Agatha laughed, closed her eyes for a moment, and remembered the droop in Father Kopecki’s shoulders as he walked down the hall after lunch. She reached up and removed all the pins from her veil, took it off, and watched her hair fall in gray ringlets at her feet as Willie snipped away.
Thanks for the great story. So glad you found the time to write. I joined a convent in Manitowoc, Wisconsin at 17, and lived the next five years of my life in religious community. An elderly nun once took exception to my jeans, army boots, and long hair. She said to me, “I’m going to write to the bishop. You can’t tell the nuns from the hippies anymore.” Your story inspired me to write some of my own about the women I came to know, the real people inside those habits. I hope to read more of your stories.
Your story brought me back – felt as if I was there in the kitchen, bathroom. Well done!
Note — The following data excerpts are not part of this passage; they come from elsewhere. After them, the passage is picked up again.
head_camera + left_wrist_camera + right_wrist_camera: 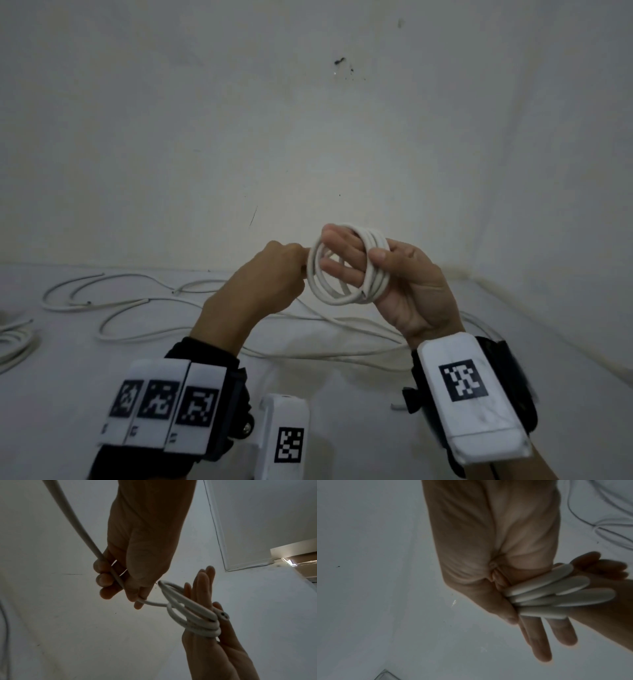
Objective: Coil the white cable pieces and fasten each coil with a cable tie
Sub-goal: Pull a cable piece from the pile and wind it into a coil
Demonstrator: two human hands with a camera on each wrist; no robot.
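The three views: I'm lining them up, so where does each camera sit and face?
Head: looks down at both hands, left, right, the coil, both wrist rigs.
Left wrist: looks along the left hand gripping cable.
Right wrist: looks along the right hand.
All share the coil round the right fingers.

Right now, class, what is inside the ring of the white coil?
The right hand passes its fingers through the white coil, thumb clamping the loops. The left hand grips the trailing cable outside. Palm contact is hidden.

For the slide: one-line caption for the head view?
Right hand holds a white coil looped round its fingers while the left hand feeds cable; loose cables lie on the table.
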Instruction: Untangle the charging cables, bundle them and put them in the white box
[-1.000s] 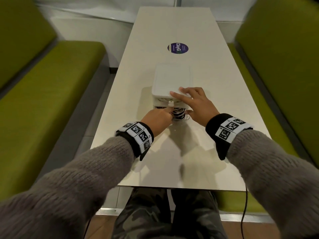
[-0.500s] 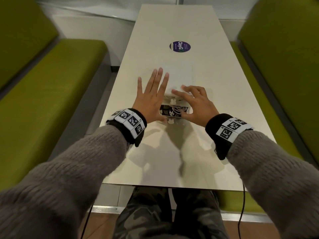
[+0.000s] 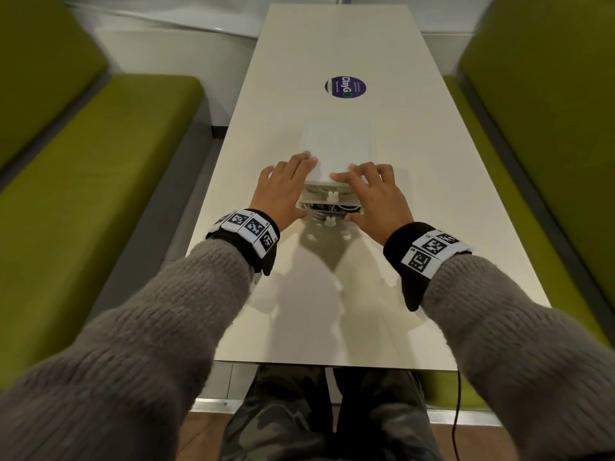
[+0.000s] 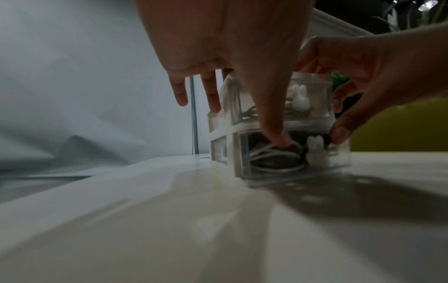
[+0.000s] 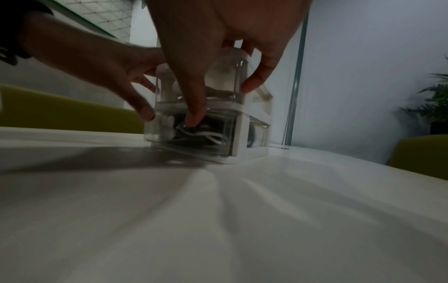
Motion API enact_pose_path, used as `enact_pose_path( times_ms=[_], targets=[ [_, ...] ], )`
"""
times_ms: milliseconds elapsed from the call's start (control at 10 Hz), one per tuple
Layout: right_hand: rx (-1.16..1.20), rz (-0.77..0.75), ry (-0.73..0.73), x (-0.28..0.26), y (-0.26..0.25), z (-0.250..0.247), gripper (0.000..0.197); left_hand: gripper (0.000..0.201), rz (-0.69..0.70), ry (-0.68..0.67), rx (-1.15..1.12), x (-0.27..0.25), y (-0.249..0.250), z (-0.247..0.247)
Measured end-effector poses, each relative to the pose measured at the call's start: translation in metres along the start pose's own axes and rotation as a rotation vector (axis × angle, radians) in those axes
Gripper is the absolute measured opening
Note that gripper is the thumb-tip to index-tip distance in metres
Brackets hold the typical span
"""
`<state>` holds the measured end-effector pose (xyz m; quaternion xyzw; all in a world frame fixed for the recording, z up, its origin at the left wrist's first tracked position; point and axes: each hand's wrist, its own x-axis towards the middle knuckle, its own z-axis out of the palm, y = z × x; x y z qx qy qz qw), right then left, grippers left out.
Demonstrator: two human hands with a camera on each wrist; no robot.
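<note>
The white box [image 3: 337, 148] with two clear drawers stands mid-table. Coiled white and dark charging cables [image 4: 274, 159] lie inside its lower drawer [image 3: 329, 216], which sticks out slightly and carries a bunny knob [image 4: 316, 151]. My left hand [image 3: 283, 191] lies with straight fingers along the box's top left edge, and its thumb [image 4: 276, 137] presses the lower drawer front. My right hand [image 3: 372, 197] arches over the top right of the box [image 5: 242, 118], with its thumb [image 5: 194, 118] on the same drawer front above the cables [image 5: 201, 134].
A long white table [image 3: 332, 311] runs away from me, with a round purple sticker [image 3: 345, 89] beyond the box. Green benches [image 3: 83, 181] flank it on both sides. The table's near edge is close to my lap.
My left hand left the drawer opening, spread flat beside the box, then settled on its left edge with the thumb on the drawer. The lower drawer has slid further in.
</note>
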<state>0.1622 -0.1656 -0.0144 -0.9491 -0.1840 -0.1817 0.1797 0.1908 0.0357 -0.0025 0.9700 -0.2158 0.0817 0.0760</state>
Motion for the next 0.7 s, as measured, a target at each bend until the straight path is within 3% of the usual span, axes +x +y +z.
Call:
enact_pose_path(
  times_ms=[100, 200, 400, 500, 700],
  targets=[
    [-0.019, -0.017, 0.086, 0.003, -0.003, 0.004, 0.07, 0.076, -0.002, 0.088, -0.028, 0.002, 0.002, 0.005],
    [-0.015, -0.03, 0.157, 0.006, -0.004, 0.007, 0.064, 0.07, 0.009, 0.194, 0.01, 0.001, 0.002, 0.013],
    [0.007, -0.001, 0.147, 0.01, -0.003, 0.009, 0.061, 0.08, 0.004, 0.24, -0.006, 0.006, 0.013, 0.015],
    [-0.013, 0.058, 0.122, 0.013, -0.003, 0.011, 0.062, 0.078, -0.058, 0.136, -0.039, 0.006, 0.021, 0.007],
    [0.095, 0.105, -0.074, 0.002, -0.004, -0.011, 0.068, 0.076, -0.106, -0.016, -0.123, 0.0, 0.015, -0.01]
  ],
)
I came to this, after blow drying my curls, after a recent hair cut. I think it was your title that attracted me, first, to this story. Because it’s true, as in the verse of that now old Bob Dylan song, “The times, they are a’changin'”. As a woman who just recently turned 68, it’s astounding how many changes have taken place in my lifetime, and I keep getting these reminders on FaceBook, of items, and ways of being, refreshed by pictures and words. We are all of us, it seems, climbing, a ladder of change, and it’s very hard, to let go, of the way we were, the things we were taught, and those orders, that order, became our security. We didn’t have to think about how to do it, because it was all prescribed. Much easier, to “know”, how the story goes, much easier to have a structure for such, reliability. It’s an anchor in a world that is shifting constantly, and yet, those “habits” as in the nuns, well that was how it was, and how it all happened. This story has wonderful humor, a touch of cosmic, because it’s so real, so true to life, as we all experience it. This thing, change. And it gets especially hard to grow older, and to realize, our heroes and heroines, our shared past, is something our children and our grandchildren will not know as in the excitement of that group the Beatles first hitting the stage, the Ed Sullivan show! I am sorry for writing a “novel” on this. I want to say, thank you, for more than, an absorbing story, because it is always going to be “current” in going with that flow, what we call change. We never step into the same River, twice! ( Heraclitus)
I really enjoyed the dense descriptions that so vividly drew the characters and situations in your story without overwriting them. A most enjoyable and entertaining story that brought a smile to my face on a topic I know little about.
So many interesting bits! Like that she deliberately forgot the ice cream, and then lied. Felt the headache and the warmth of the napkins. Enjoyed the rebellion.
Love the twist on what one would expect, especially in the ’60s: cutting hair instead of growing it long as a sign of rebellion!
Embracing what was in the church (as I’m sure many did), instead of wanting to adopt a more modern approach.
You do a great job of bringing your characters alive with your carefully chosen details. Congrats on a revealing little tale.
Love the interaction between Agatha and Father K.
Carol,
Lovely. The details make it live.
Oh, I hope this is in your next collection. And dare to hope for a follow-up story, would love to see how Sister Agatha and Father K act out.
Beth
Thanks Beth, for your comment and all the good feedback you give me.
Carol, love your newest story. Way to go!
Marjorie
Carol, I love your new short story. Way to go!
Marjorie
Thanks, Marjorie. Happy to hear that you enjoyed the story.